Your objective — Reproduce the records below exactly, but only between the lines holding "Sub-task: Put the" and "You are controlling", inclusive.

Records provided —

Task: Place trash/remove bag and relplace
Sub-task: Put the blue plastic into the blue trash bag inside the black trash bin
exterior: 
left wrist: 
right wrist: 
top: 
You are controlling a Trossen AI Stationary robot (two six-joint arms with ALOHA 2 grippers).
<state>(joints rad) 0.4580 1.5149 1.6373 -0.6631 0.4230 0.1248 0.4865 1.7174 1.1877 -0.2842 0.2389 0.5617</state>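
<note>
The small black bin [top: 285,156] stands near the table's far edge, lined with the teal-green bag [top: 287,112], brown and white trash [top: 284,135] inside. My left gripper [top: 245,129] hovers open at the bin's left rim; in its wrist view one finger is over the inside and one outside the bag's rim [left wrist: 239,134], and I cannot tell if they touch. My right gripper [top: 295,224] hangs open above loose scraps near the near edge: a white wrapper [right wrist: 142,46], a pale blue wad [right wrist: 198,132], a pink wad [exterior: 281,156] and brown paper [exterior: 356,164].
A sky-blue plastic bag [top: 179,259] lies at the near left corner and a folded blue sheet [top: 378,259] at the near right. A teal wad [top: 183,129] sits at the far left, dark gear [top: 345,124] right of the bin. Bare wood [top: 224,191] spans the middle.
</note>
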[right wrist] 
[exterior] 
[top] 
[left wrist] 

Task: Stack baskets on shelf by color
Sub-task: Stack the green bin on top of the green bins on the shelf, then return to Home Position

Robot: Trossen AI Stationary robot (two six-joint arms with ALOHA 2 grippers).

Response for this exercise —
Sub-task: Put the blue plastic into the blue trash bag inside the black trash bin
exterior: 
left wrist: 
right wrist: 
top: 
You are controlling a Trossen AI Stationary robot (two six-joint arms with ALOHA 2 grippers).

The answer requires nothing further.